» Your task: Below are entries. Copy exactly the lines running from the line that holds "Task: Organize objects" to the line that holds "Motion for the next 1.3", with both ends included.

» Records to process:

-=-=-=-=-

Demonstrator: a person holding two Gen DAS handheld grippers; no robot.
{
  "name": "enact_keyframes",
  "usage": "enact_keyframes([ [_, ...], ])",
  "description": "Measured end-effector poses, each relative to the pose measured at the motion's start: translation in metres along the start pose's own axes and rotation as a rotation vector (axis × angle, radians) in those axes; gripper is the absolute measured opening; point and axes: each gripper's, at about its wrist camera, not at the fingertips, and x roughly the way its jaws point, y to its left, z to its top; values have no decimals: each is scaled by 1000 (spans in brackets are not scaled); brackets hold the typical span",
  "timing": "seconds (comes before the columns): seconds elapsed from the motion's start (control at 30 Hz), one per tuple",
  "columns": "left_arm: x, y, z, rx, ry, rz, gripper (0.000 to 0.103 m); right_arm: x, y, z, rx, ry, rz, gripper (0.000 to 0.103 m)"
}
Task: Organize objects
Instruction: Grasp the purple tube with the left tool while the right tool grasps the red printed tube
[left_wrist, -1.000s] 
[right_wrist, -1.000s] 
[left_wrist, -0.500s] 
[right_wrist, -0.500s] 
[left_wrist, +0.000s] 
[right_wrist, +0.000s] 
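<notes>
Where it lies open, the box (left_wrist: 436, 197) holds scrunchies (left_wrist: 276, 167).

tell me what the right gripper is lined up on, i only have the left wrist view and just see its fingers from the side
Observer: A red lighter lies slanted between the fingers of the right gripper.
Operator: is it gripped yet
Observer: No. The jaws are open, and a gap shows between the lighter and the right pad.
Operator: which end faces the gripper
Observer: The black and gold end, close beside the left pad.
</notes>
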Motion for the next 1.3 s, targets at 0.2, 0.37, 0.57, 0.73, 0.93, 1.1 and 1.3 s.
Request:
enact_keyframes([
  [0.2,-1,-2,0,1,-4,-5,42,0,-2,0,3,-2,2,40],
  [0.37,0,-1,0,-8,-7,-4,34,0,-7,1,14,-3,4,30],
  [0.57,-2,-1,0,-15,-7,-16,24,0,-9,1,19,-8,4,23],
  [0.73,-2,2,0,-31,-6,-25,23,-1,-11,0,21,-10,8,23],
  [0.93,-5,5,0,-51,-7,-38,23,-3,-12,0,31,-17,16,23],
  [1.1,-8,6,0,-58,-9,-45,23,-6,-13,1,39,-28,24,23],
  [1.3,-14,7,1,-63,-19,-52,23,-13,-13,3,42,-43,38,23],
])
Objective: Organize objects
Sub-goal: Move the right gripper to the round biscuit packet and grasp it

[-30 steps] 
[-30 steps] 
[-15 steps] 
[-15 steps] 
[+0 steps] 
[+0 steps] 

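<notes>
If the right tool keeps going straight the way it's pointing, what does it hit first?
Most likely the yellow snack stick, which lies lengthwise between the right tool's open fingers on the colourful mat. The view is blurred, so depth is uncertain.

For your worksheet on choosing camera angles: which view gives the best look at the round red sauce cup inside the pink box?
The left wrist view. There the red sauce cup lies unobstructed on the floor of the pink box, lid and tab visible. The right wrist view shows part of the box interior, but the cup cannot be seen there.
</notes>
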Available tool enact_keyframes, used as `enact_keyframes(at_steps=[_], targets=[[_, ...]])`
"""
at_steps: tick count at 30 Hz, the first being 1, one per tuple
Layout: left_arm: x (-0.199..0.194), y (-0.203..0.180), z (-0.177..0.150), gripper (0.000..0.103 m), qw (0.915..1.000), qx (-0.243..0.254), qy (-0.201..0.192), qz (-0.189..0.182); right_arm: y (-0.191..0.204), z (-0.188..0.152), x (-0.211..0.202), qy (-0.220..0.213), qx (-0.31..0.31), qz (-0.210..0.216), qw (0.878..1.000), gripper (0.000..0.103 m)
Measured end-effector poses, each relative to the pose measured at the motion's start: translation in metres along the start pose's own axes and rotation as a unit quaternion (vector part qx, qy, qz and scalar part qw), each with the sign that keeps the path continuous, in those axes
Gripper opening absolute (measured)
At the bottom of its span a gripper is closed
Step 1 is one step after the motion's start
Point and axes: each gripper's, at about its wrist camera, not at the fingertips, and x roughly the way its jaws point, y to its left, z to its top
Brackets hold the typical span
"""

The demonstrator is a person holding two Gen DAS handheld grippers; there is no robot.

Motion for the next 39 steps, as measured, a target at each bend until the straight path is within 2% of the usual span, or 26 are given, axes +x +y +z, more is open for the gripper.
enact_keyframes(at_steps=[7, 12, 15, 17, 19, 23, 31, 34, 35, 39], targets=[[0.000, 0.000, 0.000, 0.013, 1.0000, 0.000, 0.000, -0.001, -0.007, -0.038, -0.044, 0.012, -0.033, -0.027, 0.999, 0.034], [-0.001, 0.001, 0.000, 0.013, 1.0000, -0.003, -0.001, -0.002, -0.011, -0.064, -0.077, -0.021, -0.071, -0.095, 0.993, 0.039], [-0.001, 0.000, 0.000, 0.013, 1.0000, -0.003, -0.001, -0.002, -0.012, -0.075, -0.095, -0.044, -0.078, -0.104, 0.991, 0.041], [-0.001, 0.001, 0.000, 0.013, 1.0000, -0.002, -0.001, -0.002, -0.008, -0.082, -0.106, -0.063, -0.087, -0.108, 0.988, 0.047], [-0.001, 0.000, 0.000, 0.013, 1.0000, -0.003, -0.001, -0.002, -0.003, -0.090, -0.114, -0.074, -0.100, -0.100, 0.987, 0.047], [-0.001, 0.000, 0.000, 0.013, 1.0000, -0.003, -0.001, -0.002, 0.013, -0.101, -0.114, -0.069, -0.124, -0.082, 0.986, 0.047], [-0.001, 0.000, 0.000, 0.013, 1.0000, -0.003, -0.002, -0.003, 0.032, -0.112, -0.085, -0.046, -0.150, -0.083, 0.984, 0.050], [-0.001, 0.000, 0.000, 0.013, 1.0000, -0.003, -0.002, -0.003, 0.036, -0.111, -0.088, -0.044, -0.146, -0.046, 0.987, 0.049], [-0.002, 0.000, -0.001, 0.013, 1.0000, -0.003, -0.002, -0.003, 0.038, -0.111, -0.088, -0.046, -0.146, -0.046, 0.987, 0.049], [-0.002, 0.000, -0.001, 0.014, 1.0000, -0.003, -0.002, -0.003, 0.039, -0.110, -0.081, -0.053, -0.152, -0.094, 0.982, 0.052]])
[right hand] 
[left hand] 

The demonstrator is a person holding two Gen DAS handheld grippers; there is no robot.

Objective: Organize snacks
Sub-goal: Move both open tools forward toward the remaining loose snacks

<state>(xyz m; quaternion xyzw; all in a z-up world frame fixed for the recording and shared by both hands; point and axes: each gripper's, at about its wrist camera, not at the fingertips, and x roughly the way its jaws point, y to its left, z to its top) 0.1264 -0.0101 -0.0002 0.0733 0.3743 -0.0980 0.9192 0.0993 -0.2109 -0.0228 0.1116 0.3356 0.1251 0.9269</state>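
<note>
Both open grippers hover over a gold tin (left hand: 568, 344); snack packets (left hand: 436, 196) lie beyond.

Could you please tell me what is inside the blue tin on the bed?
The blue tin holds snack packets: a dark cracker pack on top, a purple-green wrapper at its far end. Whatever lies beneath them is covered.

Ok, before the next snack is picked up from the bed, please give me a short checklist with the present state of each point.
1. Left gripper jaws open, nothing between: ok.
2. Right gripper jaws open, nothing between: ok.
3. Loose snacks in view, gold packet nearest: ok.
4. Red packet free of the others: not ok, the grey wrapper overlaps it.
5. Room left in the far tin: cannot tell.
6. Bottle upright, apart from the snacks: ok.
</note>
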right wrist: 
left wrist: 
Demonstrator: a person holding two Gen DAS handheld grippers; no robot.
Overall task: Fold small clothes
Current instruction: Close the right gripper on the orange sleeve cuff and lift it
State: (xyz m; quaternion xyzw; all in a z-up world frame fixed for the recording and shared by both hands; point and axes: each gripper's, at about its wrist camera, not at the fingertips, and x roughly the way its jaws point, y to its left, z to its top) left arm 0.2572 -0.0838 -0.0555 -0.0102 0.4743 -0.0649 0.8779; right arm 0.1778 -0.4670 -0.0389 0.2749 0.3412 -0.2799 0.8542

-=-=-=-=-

» Solution to the problem:
Task: Organize objects
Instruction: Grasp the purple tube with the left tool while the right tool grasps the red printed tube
[left_wrist, -1.000s] 
[right_wrist, -1.000s] 
[left_wrist, -0.500s] 
[right_wrist, -0.500s] 
[left_wrist, +0.000s] 
[right_wrist, +0.000s] 
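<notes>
Where it lies open, the box (left_wrist: 436, 197) holds scrunchies (left_wrist: 276, 167).

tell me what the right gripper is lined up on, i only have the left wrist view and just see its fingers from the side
Observer: A red lighter lies slanted between the fingers of the right gripper.
Operator: is it gripped yet
Observer: No. The jaws are open, and a gap shows between the lighter and the right pad.
Operator: which end faces the gripper
Observer: The black and gold end, close beside the left pad.
</notes>
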Motion for the next 1.3 s, targets at 0.2, 0.37, 0.57, 0.73, 0.93, 1.1 and 1.3 s.

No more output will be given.